Work order — Of the entries below, return exactly those lines that fall between the one containing "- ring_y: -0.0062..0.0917" and the one containing "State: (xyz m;", the two end lines included.

Data in this exercise —
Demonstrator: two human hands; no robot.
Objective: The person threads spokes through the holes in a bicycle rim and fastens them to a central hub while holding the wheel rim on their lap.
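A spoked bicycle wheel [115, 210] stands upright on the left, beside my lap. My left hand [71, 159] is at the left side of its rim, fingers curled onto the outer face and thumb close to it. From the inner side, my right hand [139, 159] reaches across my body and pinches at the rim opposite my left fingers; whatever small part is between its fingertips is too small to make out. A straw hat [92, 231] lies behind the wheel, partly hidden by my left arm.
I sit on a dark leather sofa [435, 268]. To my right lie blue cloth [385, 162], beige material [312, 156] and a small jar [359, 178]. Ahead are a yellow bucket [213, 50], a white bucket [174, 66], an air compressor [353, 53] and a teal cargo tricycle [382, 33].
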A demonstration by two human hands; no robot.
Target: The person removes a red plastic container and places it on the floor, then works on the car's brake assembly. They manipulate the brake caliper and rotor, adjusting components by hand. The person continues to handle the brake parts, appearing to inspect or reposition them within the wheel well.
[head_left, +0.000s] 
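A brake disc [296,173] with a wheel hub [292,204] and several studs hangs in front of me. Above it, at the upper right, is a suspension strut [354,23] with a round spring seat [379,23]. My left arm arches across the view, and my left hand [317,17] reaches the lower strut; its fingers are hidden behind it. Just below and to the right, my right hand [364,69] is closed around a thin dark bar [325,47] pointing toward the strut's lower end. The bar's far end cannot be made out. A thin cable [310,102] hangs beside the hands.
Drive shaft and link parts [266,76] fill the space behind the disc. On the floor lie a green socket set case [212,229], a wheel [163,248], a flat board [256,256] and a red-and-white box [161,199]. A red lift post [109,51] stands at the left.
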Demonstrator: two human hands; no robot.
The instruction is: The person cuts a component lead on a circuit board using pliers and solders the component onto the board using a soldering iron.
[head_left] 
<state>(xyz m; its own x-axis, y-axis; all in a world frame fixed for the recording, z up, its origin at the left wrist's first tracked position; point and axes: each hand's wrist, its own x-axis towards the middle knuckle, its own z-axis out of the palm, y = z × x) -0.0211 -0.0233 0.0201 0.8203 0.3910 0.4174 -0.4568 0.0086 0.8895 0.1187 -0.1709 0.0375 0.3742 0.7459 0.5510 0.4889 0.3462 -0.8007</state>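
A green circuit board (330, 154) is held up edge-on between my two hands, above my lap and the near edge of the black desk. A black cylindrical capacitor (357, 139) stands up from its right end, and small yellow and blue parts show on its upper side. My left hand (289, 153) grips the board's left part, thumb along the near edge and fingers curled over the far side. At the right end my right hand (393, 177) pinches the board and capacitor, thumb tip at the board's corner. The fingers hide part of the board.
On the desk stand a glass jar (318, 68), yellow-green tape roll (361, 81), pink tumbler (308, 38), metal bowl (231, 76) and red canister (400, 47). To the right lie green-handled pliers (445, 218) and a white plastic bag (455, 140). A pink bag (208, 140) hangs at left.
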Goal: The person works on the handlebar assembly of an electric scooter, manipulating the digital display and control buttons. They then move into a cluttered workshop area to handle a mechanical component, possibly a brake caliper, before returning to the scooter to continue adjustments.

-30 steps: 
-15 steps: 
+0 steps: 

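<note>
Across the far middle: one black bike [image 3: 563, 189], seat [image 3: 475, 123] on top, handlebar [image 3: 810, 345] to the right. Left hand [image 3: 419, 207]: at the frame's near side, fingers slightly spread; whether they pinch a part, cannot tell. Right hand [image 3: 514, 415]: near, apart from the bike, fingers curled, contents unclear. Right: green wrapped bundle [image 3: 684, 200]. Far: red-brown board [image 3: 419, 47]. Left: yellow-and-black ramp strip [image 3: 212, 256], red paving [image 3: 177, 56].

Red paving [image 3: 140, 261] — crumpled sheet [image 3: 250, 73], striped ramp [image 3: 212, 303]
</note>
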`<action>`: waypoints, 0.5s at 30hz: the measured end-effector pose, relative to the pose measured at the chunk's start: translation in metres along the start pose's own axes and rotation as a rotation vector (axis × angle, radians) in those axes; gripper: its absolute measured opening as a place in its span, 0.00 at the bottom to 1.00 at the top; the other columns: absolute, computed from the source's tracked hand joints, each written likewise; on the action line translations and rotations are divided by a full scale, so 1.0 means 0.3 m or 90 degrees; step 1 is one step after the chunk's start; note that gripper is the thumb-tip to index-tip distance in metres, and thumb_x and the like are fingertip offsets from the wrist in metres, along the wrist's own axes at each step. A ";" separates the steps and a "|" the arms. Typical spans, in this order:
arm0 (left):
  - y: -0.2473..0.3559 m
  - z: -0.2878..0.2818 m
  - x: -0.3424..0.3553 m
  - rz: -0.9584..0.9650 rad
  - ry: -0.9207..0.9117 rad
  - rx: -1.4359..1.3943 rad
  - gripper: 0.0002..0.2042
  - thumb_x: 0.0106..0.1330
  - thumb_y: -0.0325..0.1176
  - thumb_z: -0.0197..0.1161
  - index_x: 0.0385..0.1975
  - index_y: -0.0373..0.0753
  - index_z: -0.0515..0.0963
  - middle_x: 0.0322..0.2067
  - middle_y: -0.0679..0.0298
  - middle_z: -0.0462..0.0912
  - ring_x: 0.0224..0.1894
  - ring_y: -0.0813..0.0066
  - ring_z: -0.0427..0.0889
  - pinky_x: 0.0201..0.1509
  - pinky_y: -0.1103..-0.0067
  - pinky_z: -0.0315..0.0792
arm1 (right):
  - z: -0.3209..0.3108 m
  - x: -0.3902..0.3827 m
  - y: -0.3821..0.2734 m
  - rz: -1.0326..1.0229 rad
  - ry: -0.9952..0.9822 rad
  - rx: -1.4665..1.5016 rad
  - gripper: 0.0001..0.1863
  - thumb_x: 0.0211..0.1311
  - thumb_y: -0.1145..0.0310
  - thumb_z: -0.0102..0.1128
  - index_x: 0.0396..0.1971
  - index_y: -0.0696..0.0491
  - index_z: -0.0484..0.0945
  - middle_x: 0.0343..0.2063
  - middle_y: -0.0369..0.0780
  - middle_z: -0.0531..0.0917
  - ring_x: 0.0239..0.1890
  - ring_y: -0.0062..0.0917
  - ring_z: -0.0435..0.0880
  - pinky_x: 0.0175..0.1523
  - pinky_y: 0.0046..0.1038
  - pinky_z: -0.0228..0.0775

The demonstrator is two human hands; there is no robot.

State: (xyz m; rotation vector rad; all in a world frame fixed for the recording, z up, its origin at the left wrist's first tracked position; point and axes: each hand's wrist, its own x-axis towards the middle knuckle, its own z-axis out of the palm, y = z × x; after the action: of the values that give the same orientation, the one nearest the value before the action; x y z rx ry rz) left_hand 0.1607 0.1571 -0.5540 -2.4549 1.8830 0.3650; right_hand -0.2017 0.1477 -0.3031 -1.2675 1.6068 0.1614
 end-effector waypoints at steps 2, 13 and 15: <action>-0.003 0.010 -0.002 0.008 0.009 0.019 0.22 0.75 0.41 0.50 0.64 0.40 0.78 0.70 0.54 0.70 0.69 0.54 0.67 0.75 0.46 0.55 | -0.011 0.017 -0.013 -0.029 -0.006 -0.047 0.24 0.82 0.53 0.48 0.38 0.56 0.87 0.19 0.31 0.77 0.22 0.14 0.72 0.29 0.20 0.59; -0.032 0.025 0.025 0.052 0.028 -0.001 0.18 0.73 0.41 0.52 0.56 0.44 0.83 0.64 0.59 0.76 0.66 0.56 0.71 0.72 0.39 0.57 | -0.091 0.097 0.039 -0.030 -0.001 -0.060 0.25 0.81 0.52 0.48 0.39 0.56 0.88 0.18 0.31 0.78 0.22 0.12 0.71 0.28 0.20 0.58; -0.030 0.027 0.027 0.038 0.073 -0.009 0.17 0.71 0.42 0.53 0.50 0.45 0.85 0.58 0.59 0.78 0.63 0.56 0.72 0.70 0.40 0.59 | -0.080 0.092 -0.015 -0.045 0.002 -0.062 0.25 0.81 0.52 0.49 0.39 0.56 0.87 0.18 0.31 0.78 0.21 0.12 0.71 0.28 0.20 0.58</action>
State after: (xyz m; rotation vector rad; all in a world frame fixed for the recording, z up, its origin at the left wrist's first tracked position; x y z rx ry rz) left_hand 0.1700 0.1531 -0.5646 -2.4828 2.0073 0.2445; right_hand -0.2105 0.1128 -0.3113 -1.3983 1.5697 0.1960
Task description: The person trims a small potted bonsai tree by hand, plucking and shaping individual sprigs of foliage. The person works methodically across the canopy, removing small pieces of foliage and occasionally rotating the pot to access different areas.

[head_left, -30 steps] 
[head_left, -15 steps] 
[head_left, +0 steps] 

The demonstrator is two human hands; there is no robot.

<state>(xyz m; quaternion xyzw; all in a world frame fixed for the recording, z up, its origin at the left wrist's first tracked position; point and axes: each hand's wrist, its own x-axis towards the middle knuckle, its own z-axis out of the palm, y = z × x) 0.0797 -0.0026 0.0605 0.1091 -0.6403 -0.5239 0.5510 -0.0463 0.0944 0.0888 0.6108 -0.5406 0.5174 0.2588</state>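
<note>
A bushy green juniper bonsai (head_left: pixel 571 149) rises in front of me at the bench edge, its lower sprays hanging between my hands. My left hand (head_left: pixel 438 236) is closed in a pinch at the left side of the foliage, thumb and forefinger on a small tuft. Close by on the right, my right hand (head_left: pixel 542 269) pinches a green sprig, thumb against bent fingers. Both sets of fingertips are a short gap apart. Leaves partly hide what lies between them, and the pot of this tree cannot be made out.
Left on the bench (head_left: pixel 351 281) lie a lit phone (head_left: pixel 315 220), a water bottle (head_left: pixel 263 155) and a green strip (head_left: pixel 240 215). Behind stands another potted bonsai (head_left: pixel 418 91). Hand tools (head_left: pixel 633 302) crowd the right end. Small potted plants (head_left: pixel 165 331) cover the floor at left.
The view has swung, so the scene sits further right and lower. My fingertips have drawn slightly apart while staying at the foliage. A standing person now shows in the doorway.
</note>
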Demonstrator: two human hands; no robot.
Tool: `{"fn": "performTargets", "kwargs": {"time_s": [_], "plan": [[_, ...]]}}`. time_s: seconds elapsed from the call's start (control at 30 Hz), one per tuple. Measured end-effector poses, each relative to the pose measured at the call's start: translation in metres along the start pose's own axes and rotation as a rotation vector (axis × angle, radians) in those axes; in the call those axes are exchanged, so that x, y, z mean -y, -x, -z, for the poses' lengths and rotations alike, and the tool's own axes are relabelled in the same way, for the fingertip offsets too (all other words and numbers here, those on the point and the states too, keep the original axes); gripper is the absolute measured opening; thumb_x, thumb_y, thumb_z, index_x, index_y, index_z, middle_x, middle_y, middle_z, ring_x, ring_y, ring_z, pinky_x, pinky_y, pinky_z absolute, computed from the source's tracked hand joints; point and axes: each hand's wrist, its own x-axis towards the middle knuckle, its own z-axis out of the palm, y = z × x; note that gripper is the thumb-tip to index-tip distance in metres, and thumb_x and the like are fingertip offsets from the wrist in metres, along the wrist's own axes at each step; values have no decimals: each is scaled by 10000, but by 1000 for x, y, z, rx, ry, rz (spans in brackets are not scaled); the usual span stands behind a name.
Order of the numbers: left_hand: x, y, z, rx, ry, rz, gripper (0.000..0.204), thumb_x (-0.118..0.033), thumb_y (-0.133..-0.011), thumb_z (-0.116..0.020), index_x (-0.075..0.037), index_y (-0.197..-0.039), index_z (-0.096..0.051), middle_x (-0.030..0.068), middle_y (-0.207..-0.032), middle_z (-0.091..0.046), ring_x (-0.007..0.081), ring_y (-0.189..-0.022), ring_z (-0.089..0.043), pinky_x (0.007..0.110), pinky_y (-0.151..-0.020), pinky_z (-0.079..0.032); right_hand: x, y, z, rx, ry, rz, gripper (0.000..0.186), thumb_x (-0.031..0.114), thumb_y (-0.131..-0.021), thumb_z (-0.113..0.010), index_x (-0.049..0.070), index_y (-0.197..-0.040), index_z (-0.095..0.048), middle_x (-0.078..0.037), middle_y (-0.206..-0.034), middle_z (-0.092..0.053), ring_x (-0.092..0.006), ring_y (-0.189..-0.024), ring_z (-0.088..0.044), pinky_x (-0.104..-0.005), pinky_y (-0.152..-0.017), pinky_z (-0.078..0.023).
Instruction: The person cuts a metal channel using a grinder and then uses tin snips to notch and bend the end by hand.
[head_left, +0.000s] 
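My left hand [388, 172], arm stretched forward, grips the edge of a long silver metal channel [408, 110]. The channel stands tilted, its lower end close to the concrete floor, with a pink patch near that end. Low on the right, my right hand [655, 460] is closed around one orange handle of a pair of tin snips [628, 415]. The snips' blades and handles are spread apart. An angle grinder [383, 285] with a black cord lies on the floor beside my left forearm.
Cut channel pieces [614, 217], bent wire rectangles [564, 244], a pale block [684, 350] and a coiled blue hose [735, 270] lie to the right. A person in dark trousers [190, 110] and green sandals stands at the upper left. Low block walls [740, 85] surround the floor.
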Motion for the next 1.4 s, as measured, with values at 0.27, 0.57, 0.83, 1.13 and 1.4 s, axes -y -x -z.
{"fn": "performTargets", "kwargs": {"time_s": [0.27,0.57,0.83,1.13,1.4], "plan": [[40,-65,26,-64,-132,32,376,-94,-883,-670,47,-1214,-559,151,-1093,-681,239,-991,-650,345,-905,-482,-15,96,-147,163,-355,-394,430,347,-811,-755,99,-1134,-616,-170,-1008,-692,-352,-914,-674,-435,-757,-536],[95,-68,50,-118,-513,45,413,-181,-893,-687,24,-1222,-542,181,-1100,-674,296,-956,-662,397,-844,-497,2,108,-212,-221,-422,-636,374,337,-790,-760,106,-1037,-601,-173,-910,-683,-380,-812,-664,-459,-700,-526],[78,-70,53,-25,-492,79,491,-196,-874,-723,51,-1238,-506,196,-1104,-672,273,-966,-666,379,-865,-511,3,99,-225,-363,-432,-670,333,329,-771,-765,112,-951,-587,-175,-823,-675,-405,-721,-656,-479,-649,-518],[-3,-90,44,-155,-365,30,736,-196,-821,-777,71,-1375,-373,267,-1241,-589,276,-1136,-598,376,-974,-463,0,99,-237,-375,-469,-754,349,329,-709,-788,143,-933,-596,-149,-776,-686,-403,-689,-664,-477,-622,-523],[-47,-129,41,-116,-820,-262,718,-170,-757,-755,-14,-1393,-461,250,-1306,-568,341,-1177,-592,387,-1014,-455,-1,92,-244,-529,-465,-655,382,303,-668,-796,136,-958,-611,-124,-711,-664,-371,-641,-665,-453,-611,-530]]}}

Answer to this problem —
  - ring_y: -0.0062..0.0917
  - ring_z: -0.0435..0.0880
  - pinky_x: 0.0175..0.1523
  - pinky_y: 0.0046..0.1038
  - pinky_z: -0.0228..0.0775

The demonstrator is two human hands; there is no robot.

State: (xyz m; rotation vector rad; all in a world frame fixed for the recording, z up, its origin at the left wrist's first tracked position; point and axes: each hand's wrist, its own x-axis towards the middle knuckle, its own z-axis out of the palm, y = z × x; after the action: of the values that give the same orientation, the one nearest the value before the action; x y z rx ry rz) left_hand 0.1607 0.1571 -0.5540 -2.4549 1.8830 0.3650; right_hand -0.2017 0.1477 -0.3031 -1.2675 1.6068 0.1614

This concludes the answer.